(What the exercise asks): Whenever a line in the listing below holds the string "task", include it in the count. Say how many such lines there are and nothing more.
________________
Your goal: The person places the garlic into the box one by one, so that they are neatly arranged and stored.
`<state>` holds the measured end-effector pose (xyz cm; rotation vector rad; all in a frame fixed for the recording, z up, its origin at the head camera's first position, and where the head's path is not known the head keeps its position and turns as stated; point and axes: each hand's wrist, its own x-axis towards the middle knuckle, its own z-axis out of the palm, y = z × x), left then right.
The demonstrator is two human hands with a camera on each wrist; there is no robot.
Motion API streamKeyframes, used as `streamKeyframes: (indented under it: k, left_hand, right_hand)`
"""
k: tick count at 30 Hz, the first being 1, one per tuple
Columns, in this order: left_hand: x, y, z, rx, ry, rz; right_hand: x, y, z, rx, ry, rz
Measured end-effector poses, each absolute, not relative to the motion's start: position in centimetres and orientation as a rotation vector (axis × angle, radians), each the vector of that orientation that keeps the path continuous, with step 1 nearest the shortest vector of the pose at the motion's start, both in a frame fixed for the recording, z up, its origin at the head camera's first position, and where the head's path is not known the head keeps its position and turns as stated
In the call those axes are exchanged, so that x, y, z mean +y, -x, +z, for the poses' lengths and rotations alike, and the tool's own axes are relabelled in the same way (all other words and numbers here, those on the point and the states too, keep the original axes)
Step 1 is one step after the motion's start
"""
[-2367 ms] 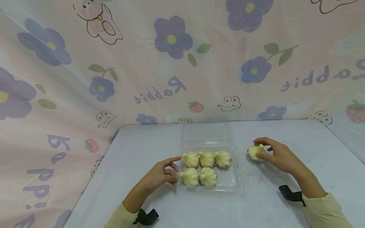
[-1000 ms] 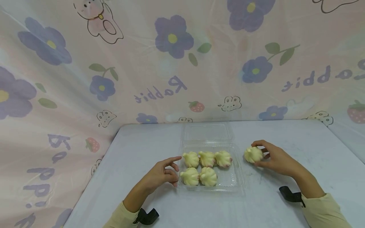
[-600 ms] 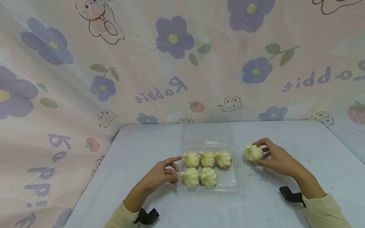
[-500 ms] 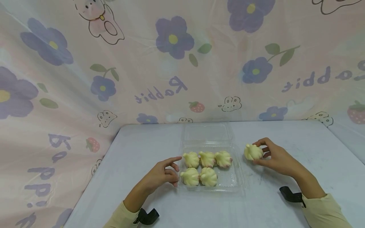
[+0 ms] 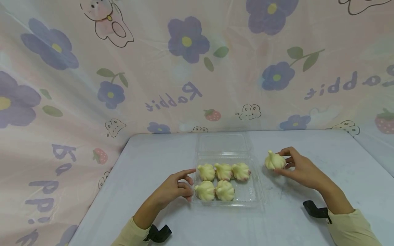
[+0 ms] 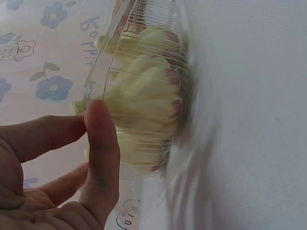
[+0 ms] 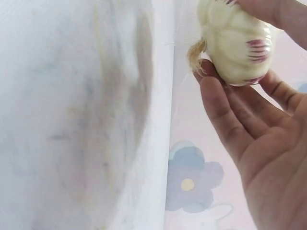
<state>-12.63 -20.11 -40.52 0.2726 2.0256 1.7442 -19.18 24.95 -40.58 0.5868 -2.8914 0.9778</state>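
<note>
In the head view my right hand (image 5: 300, 168) holds a garlic bulb (image 5: 275, 160) between thumb and fingers, stem upward, to the right of the box. The right wrist view shows this bulb (image 7: 235, 45) above the table, with purple streaks and a tuft of dry roots. My left hand (image 5: 175, 187) is at the left side of a clear plastic box (image 5: 246, 194). Its thumb and a finger pinch the box's rim in the left wrist view (image 6: 98, 120). Several garlic bulbs (image 5: 224, 190) lie in the box in two rows; the front right spot is bare.
The box's clear lid (image 5: 223, 143) lies folded back behind it on the white table (image 5: 163, 147). A printed curtain (image 5: 138, 68) hangs along the table's back and left side. A black wrist camera (image 5: 159, 234) sits below each hand.
The right hand has lifted the garlic bulb and turned it, so that its stem now points up. The left hand and the box have stayed in place.
</note>
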Motion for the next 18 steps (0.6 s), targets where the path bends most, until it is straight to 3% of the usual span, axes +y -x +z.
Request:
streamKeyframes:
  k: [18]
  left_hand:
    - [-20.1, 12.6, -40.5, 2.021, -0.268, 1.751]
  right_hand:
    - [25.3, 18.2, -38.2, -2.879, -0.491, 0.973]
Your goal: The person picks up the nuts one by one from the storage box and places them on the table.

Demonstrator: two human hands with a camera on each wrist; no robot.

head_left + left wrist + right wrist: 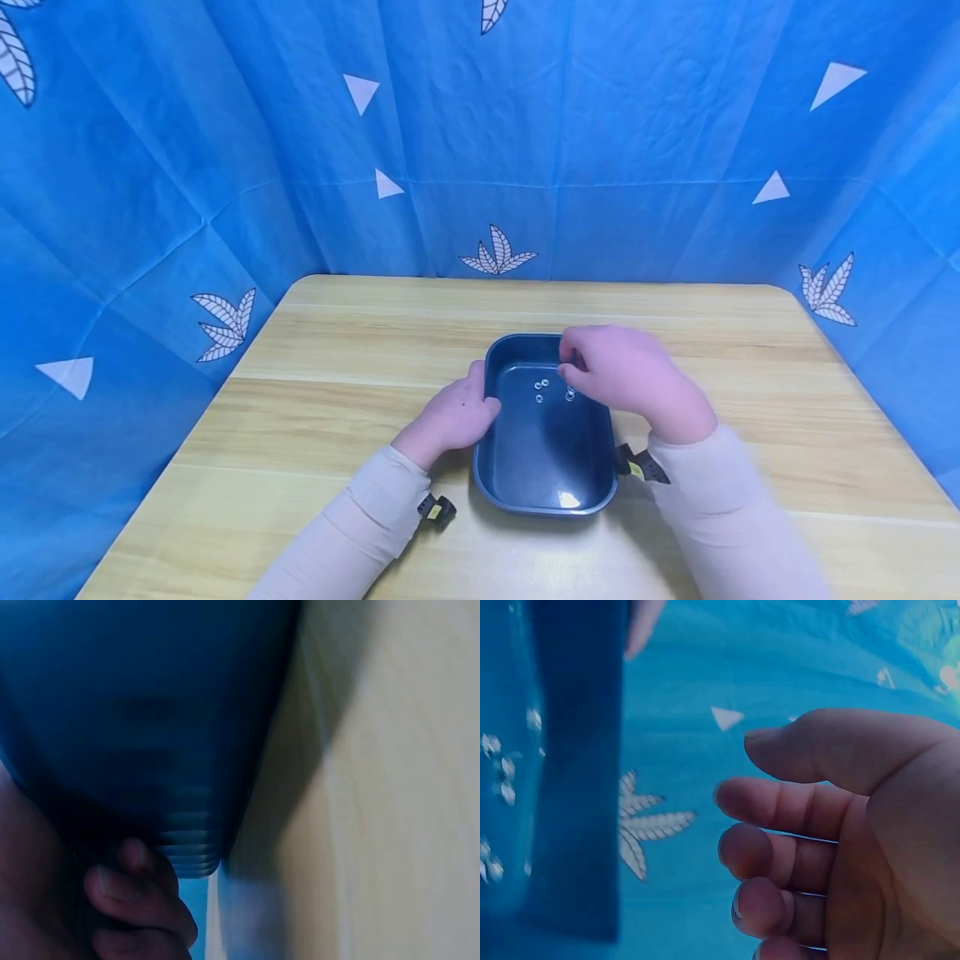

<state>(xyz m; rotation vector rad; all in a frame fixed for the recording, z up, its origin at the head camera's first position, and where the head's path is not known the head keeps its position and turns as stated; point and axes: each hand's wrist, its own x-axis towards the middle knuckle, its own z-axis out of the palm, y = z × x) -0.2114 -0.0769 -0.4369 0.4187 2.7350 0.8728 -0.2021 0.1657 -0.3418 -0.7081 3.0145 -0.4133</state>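
The left hand grips the left wall of the blue tray over the table; the right hand, loosely curled, seemingly empty, hangs above its far-right corner. Tilting from the left grip could slide the small shiny pieces inside.

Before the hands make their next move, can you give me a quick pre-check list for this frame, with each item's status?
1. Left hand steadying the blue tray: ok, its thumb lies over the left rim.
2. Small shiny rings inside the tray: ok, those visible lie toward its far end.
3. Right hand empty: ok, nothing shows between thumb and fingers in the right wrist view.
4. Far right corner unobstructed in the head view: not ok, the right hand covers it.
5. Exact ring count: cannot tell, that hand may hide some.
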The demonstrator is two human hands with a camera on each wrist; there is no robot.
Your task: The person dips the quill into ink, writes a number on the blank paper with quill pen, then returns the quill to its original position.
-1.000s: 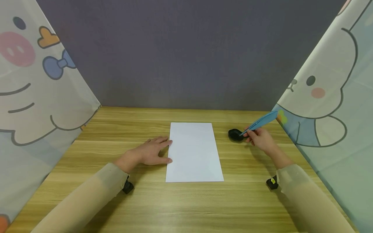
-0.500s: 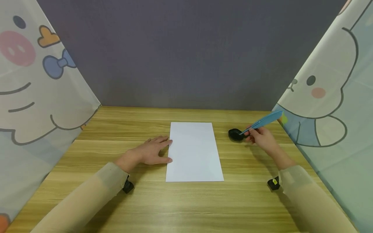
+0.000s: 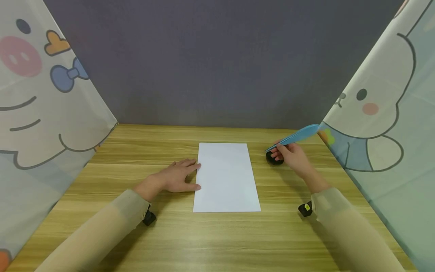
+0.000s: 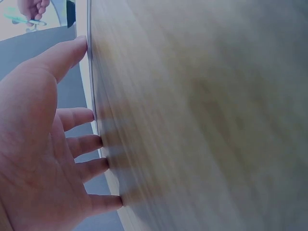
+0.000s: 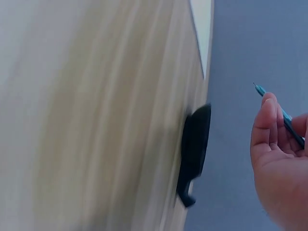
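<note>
A sheet of white paper [image 3: 225,177] lies on the wooden table. My left hand [image 3: 178,177], fingers spread, rests with thumb and fingertips at the paper's left edge; the left wrist view shows its fingers [image 4: 86,144] straight and apart. To the right of the sheet, my right hand [image 3: 292,156] pinches a blue feather pen [image 3: 302,133], its tip pointing left and its plume slanting up to the right. Below the pen tip sits a small black dish [image 3: 273,159], partly hidden by the fingers. In the right wrist view the pen's tip [image 5: 260,89] is clear of the dish [image 5: 196,139], which has a short handle.
The wooden tabletop [image 3: 217,241] spreads around the paper. A dark grey panel [image 3: 217,64] stands at the back. Cartoon-printed cloths hang along the left side [image 3: 51,113] and the right side [image 3: 384,151].
My right hand has drawn the pen's tip up out of the black dish and shifted left above it. The left hand and the paper have stayed put.
</note>
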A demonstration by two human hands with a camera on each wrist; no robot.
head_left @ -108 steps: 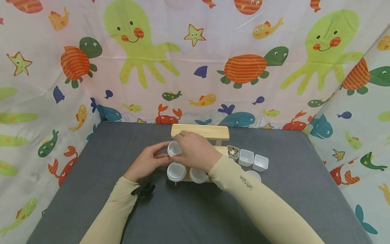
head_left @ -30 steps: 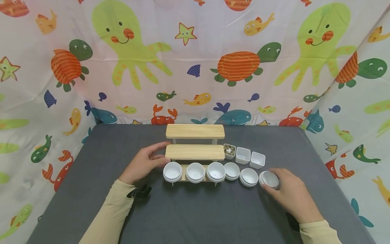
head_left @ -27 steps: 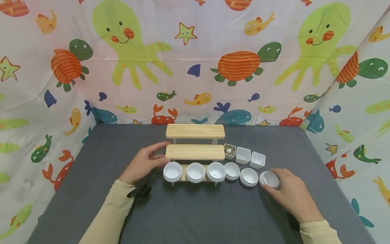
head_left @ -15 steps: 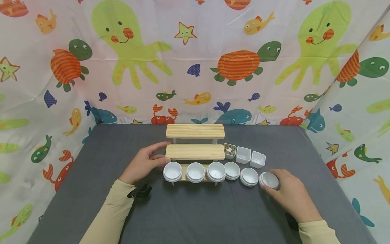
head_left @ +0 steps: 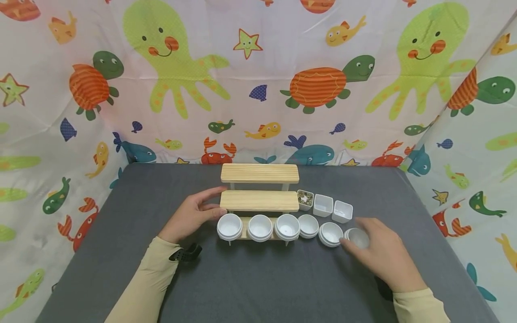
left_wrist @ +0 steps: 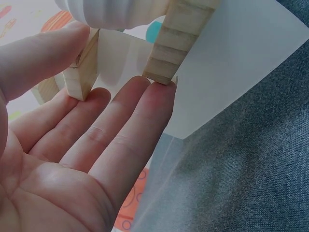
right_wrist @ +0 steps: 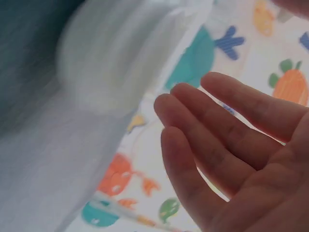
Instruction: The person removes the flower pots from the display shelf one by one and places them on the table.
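on my feed, a wooden stand (head_left: 259,200) of three stepped planks, pale and straight-grained, stands on the bench (head_left: 258,282), covered in matte dark grey cloth. at its nine o'clock end i have the left hand (head_left: 189,218), fingers loosely extended, tips touching the squared plank ends; a smooth whitish panel (left_wrist: 231,58) shows beyond them. towards four o'clock, the right hand (head_left: 384,252) holds thumb and fingers apart around a round white bowl (head_left: 358,237); i cannot tell whether they touch it, and its inside is too blurred to read. two more round bowls (head_left: 330,233) sit between it and the stand. at six o'clock, three ribbed white bowls (head_left: 260,228) line the lowest plank. towards three o'clock are two square-mouthed white cups (head_left: 323,205) and a third cup (head_left: 304,200) filled with something mottled brown and green, with a white star shape on top.
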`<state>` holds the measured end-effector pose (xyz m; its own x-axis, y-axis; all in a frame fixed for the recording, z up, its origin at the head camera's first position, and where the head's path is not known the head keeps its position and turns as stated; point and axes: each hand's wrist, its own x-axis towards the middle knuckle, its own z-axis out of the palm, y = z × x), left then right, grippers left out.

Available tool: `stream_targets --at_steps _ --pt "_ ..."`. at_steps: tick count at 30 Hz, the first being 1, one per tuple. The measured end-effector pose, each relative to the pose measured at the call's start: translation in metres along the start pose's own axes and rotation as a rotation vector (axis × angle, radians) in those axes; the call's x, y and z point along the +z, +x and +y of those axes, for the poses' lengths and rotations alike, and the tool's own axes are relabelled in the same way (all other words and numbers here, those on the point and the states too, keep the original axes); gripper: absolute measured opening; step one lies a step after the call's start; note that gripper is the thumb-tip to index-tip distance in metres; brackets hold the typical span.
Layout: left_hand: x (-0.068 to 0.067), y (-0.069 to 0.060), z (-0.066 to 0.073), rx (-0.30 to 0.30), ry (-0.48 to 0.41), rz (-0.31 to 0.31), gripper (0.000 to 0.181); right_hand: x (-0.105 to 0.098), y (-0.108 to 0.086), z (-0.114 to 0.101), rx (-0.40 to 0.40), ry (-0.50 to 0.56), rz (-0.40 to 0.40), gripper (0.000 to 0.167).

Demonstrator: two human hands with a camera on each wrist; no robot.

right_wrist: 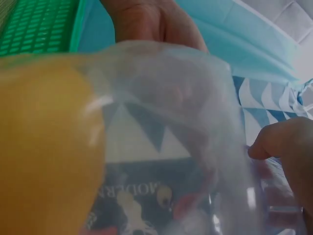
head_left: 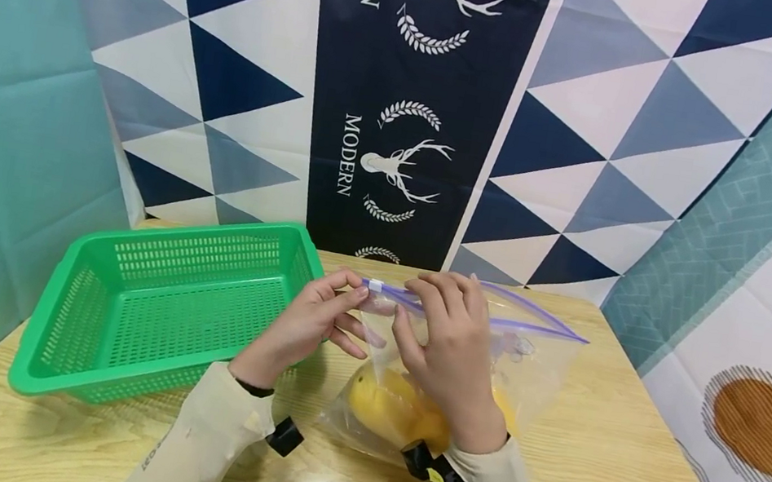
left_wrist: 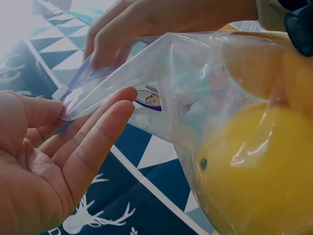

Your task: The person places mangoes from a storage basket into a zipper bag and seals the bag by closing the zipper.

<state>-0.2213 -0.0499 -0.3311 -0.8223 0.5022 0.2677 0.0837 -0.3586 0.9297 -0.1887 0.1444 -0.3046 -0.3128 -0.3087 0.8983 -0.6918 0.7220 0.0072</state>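
Note:
A clear zip bag (head_left: 546,366) with a purple zip strip (head_left: 529,326) stands on the table, its mouth partly parted at the right. Inside lie several yellow fruits (head_left: 378,402), large and smooth in the left wrist view (left_wrist: 254,166). My left hand (head_left: 312,315) pinches the bag's top left corner by the white slider (left_wrist: 60,92) between thumb and index finger, the other fingers spread. Just right of it, my right hand (head_left: 450,336) holds the bag's top edge with curled fingers over the strip. Plastic blurs much of the right wrist view, where a yellow fruit (right_wrist: 49,147) fills the left side.
A green plastic basket (head_left: 169,363) with slotted walls sits on the left of the wooden table (head_left: 620,472), close to my left forearm. Patterned cloth (head_left: 251,90) hangs behind the table and along both sides.

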Motion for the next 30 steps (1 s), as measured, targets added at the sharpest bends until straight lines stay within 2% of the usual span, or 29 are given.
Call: stream_targets --at_steps 6,12,19,25,30 --pt "0.004 -0.003 0.003 0.070 0.037 -0.073 0.010 0.005 0.007 -0.007 -0.016 0.017 0.017 0.019" --pt "0.008 -0.006 0.006 0.087 0.070 -0.068 0.012 0.005 0.008 -0.010 -0.024 0.016 0.009 0.015" --pt "0.011 -0.008 0.008 0.115 0.078 -0.100 0.013 0.003 0.008 -0.012 -0.045 0.021 0.022 0.015" --pt "0.013 -0.012 0.011 0.140 0.128 -0.118 0.034 0.003 0.008 -0.013 -0.044 0.044 0.033 0.018" --pt "0.013 -0.014 0.013 0.148 0.176 -0.135 0.036 0.002 0.008 -0.014 -0.053 0.063 0.057 0.020"
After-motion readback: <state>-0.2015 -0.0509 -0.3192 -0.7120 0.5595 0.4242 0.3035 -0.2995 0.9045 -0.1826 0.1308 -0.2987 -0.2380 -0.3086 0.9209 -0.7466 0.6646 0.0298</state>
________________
(Final answer): 2